Cat hoarder defends her love of animals

An elderly Columbia woman accused of hoarding more than 75 dead and sickly cats in her town house, blamed Howard Animal Control for exaggerating the filth of her living conditions and euthanizing cats that could have been treated.

 

Ayten Icgoren, 81, appealed to a Howard jury that will determine whether she is guilty of 21 animal cruelty charges, each carrying a maximum penalty of 90 days in jail. 

“I have always wanted to help all the living creatures — animals and humans,” testified Icgoren, a petite woman with a thick Turkish accent.

“I’m fighting to change what Animal Control does to these poor animals.”

Animal Control officers searched Icgoren’s Swan Point Way town house in August 2006 and removed 58 sickly cats in addition to many that were dead.

During testimony, officers recounted the choking odor, urine- and blood-soaked floors, mounds of cat feces and boxes of cat carcasses inside the house.

But Icgoren testified Wednesday that the officers “are lying” and “exaggerating.”

She said the officers only photographed foul areas of the house and the feces they described was actually soil from her garden, which she spread on the floors in place of cat litter.

Icgoren said she couldn’t carry heavy bags of cat litter, nor could she clean her house because of a broken foot.

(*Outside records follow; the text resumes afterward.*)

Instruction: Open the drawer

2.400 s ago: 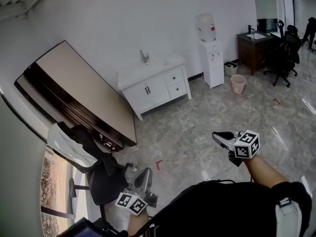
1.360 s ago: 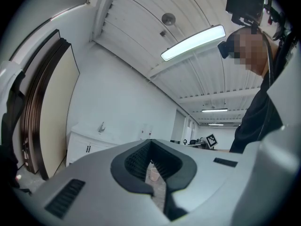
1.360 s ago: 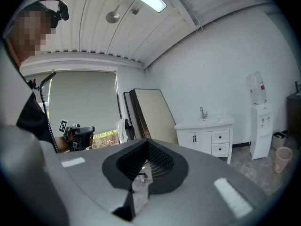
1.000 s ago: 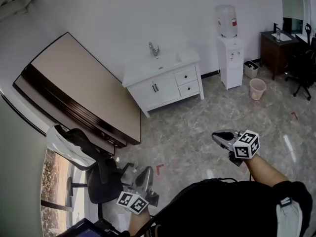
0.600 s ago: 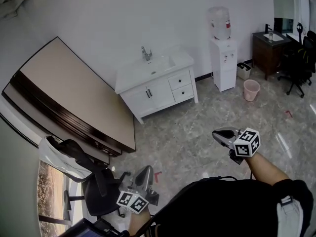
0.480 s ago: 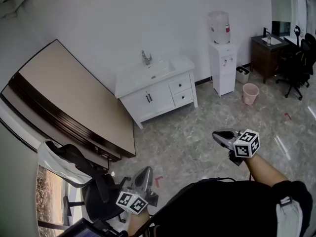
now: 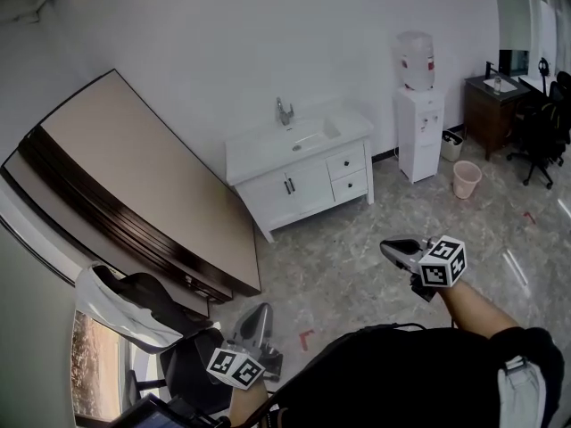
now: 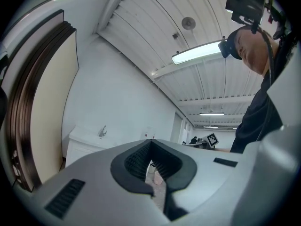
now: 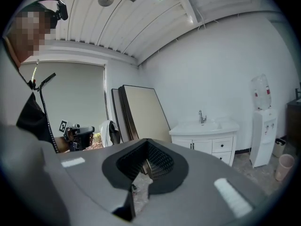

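Head view: a white vanity cabinet (image 7: 299, 181) stands against the back wall at upper centre, with a faucet (image 7: 284, 111) over its basin. Its two drawers are stacked at the cabinet's right end, the upper drawer (image 7: 346, 161) above the lower drawer (image 7: 350, 185), both flush with the front. Further right stand a water dispenser (image 7: 419, 127) and a pink bin (image 7: 466, 178). A large beige panel (image 7: 134, 181) leans on the wall at left. The left gripper (image 7: 260, 309) sits low at lower left, just beside a black office chair (image 7: 192, 364). The right gripper (image 7: 386, 247) is held out at centre right. Both are well apart from the cabinet, over the marbled floor (image 7: 339, 257).

Left gripper view: its jaws are pressed together with nothing between them. Beyond them, the panel fills the left edge, and the cabinet with its faucet shows small at centre left.

Right gripper view: the jaws meet at their tips, empty. The cabinet stands at centre right with its drawers closed. The dispenser and bin are further right, and the left gripper shows at far left.
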The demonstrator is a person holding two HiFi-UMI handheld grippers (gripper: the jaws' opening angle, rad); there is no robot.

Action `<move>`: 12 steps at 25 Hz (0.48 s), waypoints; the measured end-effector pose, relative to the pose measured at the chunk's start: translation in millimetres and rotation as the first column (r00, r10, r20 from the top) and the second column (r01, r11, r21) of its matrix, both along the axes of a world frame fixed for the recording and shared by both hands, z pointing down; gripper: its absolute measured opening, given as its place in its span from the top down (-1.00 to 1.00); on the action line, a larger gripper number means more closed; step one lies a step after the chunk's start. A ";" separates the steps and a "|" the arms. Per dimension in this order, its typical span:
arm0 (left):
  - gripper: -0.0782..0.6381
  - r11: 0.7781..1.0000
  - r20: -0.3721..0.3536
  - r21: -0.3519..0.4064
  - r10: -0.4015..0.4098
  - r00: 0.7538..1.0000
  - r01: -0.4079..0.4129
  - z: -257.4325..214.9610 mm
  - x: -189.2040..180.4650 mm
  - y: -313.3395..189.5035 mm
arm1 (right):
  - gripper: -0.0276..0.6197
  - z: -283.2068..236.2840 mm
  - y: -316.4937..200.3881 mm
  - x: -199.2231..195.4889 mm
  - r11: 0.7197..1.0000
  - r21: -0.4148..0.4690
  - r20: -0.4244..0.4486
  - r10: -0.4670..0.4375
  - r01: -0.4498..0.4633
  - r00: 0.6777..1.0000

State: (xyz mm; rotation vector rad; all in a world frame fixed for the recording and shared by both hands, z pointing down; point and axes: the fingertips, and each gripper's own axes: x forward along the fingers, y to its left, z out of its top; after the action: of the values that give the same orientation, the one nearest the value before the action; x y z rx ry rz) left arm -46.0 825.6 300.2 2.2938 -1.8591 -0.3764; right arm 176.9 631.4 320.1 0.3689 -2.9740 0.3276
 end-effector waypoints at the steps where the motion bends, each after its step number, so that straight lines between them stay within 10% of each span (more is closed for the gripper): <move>1: 0.80 1.000 -0.001 -0.002 -0.007 1.000 0.007 2.2 -11.3 2.1 | 0.92 1.2 1.0 -10.8 1.000 0.000 -0.001 -0.004 0.004 1.000; 12: 0.80 0.997 -0.020 -0.034 -0.077 0.997 0.076 17.3 -69.0 -29.2 | 0.92 17.3 -44.4 -73.0 0.998 -0.049 -0.005 -0.051 0.051 0.999</move>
State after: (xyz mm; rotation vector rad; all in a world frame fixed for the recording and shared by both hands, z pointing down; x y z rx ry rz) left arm -115.0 796.4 317.5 2.1935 -1.9326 -0.3764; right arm 103.9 587.1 337.4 0.2880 -2.9573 0.3915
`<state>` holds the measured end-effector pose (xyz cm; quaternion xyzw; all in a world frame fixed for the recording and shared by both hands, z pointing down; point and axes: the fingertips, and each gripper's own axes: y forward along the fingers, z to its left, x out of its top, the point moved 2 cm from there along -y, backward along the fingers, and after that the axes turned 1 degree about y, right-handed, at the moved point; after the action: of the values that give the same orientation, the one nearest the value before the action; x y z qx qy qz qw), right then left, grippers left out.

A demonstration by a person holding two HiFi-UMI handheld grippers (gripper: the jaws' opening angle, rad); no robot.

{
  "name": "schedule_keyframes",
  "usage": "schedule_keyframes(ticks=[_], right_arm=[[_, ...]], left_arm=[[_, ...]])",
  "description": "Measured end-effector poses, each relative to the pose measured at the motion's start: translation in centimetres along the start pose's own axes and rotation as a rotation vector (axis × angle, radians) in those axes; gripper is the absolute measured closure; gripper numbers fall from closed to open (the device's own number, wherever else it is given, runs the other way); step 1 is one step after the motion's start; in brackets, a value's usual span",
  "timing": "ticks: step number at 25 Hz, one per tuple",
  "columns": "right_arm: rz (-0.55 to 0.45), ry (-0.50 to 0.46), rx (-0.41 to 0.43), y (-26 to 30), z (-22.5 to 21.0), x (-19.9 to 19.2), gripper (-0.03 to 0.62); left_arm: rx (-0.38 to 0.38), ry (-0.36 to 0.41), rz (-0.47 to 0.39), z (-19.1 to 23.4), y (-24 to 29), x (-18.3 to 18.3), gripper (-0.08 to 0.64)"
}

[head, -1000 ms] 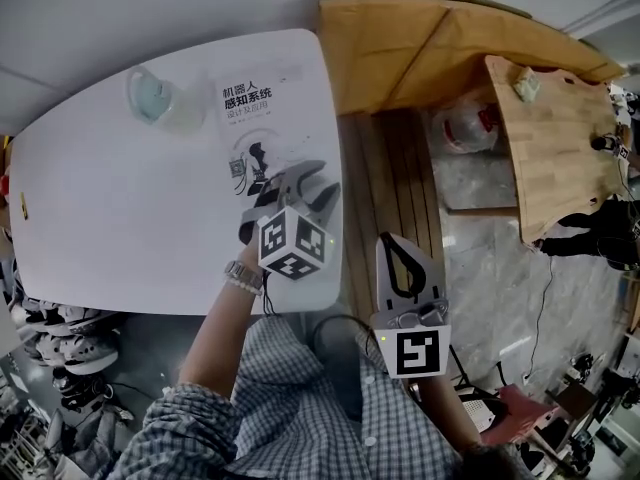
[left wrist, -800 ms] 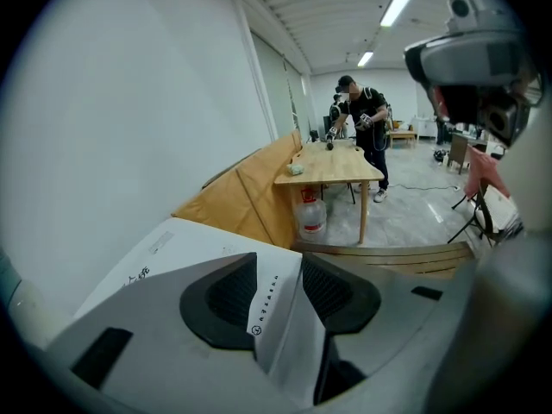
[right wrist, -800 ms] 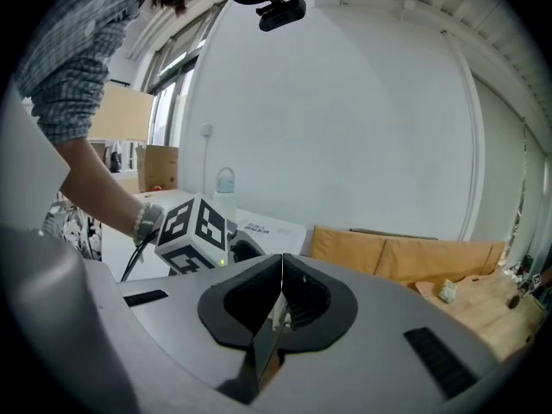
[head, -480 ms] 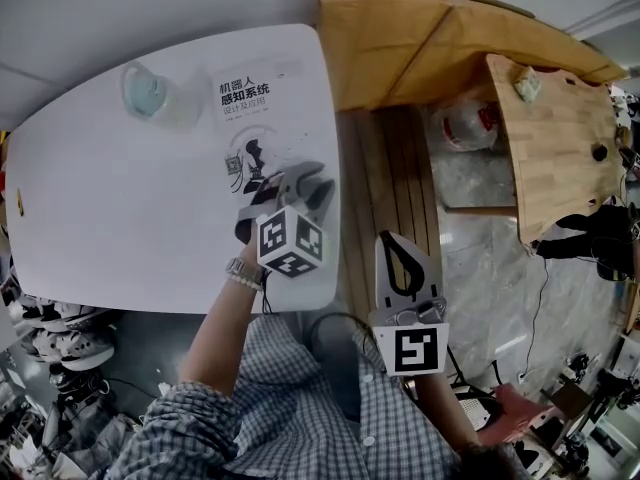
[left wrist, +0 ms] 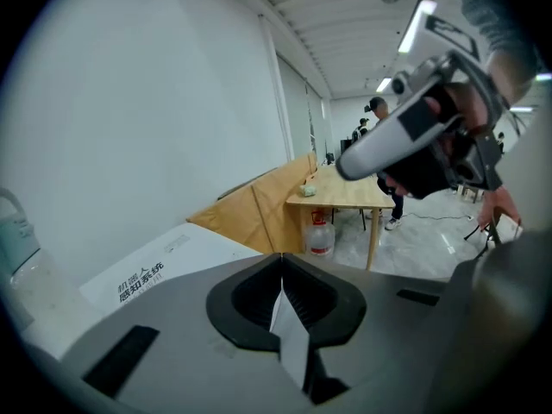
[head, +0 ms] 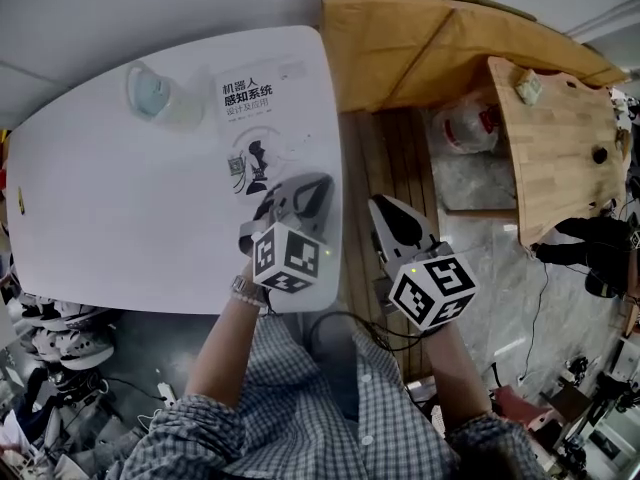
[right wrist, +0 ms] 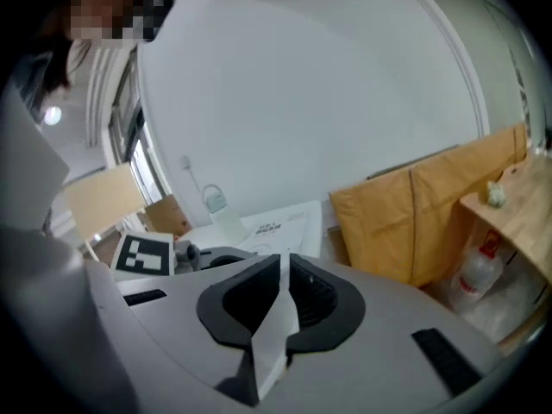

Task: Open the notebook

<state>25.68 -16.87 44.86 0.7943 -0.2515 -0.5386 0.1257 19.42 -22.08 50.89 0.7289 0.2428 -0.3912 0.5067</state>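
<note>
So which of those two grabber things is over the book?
The left gripper, at the book's near right corner on the white table. The right gripper hangs beyond the table's edge, over the wooden slats.

- Head view: bright, even indoor light. The white worktop [head: 120, 208] looks flat and nearly shadowless, and the print on the notebook [head: 290, 118] stays sharp.
- Fisheye bending bows the worktop's far edge and right edge.
- Left gripper view: a ceiling strip light [left wrist: 416, 26] glares at the top, and black vignette fills the corners.
- Right gripper view: the window [right wrist: 129, 136] is blown out. The corners are black, a mosaic patch sits upper left, and focus is soft close to the lens.
</note>
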Motion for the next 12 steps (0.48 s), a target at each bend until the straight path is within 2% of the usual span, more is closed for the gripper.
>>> schedule_keyframes(ticks=[3,8,12], right_arm=[[0.055,0.182,0.067,2.9,-1.1,-0.4,0.564],[0.105,0.439,0.189,6.7,-1.6,-0.5,0.445],[0.145,0.624,0.245,9.1,-1.8,-1.0,0.443]], left_arm=[[0.012,-0.001,-0.009,0.3,-0.2,0.1,0.546],[0.028,-0.008,-0.025,0.5,-0.8,0.6,0.548],[0.036,-0.015,-0.031,0.7,-1.1,0.7,0.548]])
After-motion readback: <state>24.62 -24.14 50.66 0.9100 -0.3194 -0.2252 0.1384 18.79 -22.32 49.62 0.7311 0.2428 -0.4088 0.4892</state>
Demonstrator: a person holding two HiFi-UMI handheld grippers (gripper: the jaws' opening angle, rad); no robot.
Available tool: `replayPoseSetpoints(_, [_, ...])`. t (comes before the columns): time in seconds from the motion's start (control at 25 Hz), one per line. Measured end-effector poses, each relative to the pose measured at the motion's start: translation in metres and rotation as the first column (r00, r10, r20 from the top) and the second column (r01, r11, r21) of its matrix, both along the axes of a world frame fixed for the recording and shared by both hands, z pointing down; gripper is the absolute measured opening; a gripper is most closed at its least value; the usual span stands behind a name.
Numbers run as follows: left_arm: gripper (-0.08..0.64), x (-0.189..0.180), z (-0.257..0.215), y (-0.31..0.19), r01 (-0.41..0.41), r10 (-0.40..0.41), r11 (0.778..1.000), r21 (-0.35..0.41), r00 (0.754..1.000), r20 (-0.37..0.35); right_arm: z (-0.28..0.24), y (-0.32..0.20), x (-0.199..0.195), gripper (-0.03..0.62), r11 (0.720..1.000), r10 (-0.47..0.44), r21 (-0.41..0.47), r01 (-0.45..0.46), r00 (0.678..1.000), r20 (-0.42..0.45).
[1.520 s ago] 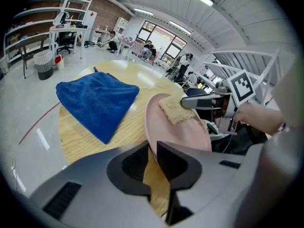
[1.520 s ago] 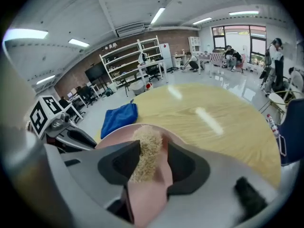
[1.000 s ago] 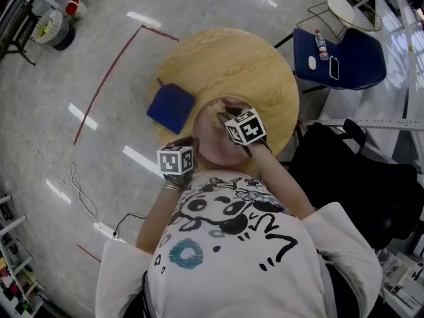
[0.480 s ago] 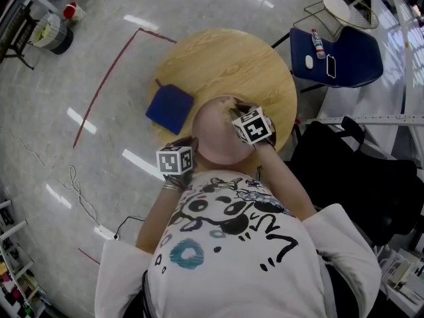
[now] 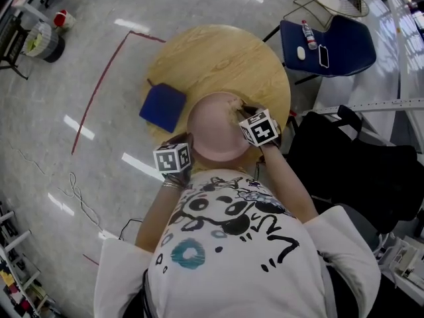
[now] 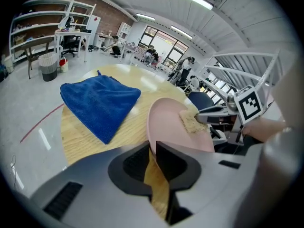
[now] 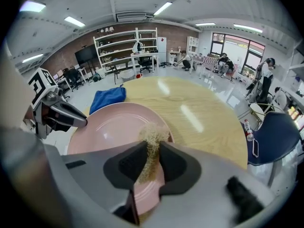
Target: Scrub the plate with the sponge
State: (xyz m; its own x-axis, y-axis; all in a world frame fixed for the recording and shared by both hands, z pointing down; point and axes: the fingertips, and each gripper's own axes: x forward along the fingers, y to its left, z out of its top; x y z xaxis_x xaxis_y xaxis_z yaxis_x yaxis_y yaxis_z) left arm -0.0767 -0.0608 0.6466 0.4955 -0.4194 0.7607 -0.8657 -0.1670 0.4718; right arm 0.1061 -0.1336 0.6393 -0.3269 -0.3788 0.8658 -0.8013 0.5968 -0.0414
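No legible text or numbers; left marker cube [image 5: 173,158] and right marker cube [image 5: 259,127], frame centre, show only coded squares.

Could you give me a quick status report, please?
Left gripper shut on plate rim. Right gripper shut on sponge, against plate face. Blue cloth lies clear.

Table [image 5: 218,58]: round, wooden, upper centre.
Cloth [image 5: 163,106]: blue, on table's left edge.
Chair [image 5: 338,45]: blue, upper right, carrying bottle [image 5: 307,34] and phone [image 5: 324,55].
Floor line [image 5: 99,88]: red, left.
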Motion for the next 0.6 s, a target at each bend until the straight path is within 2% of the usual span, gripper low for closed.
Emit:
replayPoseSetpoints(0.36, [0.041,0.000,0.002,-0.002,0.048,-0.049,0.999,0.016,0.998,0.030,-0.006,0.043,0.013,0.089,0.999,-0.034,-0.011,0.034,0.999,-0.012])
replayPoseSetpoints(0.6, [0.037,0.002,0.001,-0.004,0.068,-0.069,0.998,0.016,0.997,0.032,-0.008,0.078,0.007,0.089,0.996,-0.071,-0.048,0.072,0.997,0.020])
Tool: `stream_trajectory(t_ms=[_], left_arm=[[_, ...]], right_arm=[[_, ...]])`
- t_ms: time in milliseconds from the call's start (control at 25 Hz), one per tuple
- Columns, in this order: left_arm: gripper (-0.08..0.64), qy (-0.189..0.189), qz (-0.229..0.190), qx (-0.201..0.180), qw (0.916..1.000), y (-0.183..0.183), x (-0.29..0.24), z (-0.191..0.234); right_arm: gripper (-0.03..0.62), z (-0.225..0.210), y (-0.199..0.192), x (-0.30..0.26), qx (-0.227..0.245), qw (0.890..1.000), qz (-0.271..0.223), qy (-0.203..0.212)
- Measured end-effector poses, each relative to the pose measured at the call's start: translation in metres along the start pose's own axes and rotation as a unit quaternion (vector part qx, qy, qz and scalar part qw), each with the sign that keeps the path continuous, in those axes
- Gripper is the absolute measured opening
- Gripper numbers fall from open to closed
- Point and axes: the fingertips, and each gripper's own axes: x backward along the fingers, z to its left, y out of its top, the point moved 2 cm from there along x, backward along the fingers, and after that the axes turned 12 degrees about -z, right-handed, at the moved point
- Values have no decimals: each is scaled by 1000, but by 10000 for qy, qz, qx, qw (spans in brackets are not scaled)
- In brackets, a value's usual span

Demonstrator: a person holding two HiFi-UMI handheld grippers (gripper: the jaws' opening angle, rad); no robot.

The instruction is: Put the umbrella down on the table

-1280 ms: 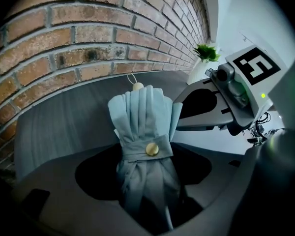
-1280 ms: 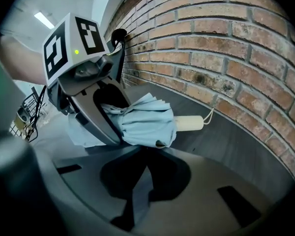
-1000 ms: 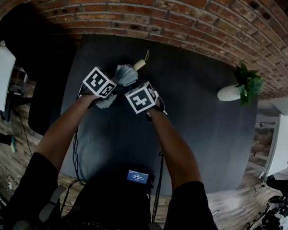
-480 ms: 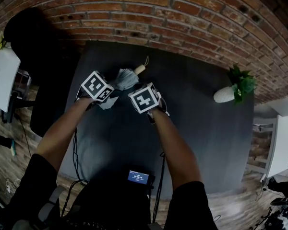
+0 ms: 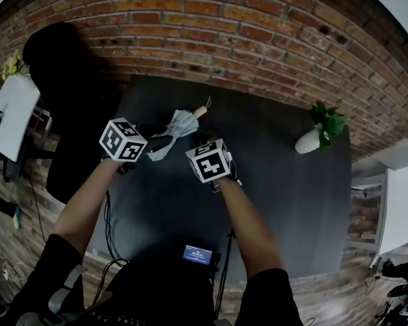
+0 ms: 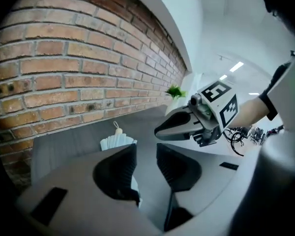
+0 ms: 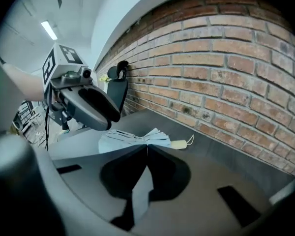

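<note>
Head view: umbrella (image 5: 175,129) lies released on bench (image 5: 279,182). Both grippers have lifted clear: left gripper (image 6: 145,154) jaws closing empty, right gripper (image 7: 146,151) jaws pressed together. Task looks done.

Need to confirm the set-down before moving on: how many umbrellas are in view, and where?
1. The folded umbrella lies on the dark table near the brick wall; none seems hidden.

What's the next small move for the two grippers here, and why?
Probably pull both back, clear of the umbrella: it already lies on the table, touched by neither. The right gripper is shut and empty; the left gripper has its jaws closing on nothing.
</note>
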Motion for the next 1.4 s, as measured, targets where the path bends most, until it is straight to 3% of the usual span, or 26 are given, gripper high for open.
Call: stream_trajectory(t_ms=[120, 160, 560, 760, 1040, 1400], left_arm=[[13, 28, -432, 117, 9990, 1, 18, -20], [3, -14, -539, 189, 9984, -2, 22, -29], [3, -634, -1372, 827, 9850, -42, 64, -125], [3, -813, -1411, 914, 9824, -72, 85, -157], [3, -995, -1401, 743, 9823, -108, 137, -195], [3, -1107, -1402, 720, 9813, -160, 192, -236]], right_arm=[[9, 15, 3, 23, -89, 9996, -264, -46], [9, 20, 3, 31, -151, 9992, -353, -63], [9, 73, -30, 82, -675, 9950, -739, -2], [9, 95, -54, 105, -1001, 9922, -698, -244], [9, 136, -74, 148, -1350, 9858, -676, -737], [9, 211, -86, 191, -1370, 9826, -806, -957]])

Icgoren also claimed her cats were never injured until the animal officers pulled them from the house during the brutal raid.

“They injured the cats to catch them, cruelly, and the cats were bleeding and dripping blood,” Icgoren said.

“I thought I was going to have a heart attack or a stroke because of my age and the sadness I felt.”

Most of the 58 living cats were feral and euthanized because of the health conditions, according to Animal Control.

But defense attorney Arthur Reynolds Jr. said the veterinarians only spent a couple minutes examining each cat and euthanized many that could have been treated for minor conditions such as ear mites.

Reynolds said his client is not cruel, just an elderly woman incapable of caring for excess cats.

Icgoren, who is Muslim, said her religious beliefs prohibited her from spaying the cats and the breeding became uncontrollable.

“[Spaying] is wrong because we cannot ask the cat’s permission. We cannot ask if it’s all right to do this operation,” Icgoren said.

Her religious beliefs also require that she properly bury deceased pets, Icgoren said, which explained the boxes of cat carcasses that she planned to take to her Laurel property for burial.

Icgoren is appealing an October 2007 animal cruelty conviction, for which she received three years of probation. The trial before retired Howard Circuit Judge J. Thomas Nissel concluded Wednesday and the jury was expected to begin deliberations.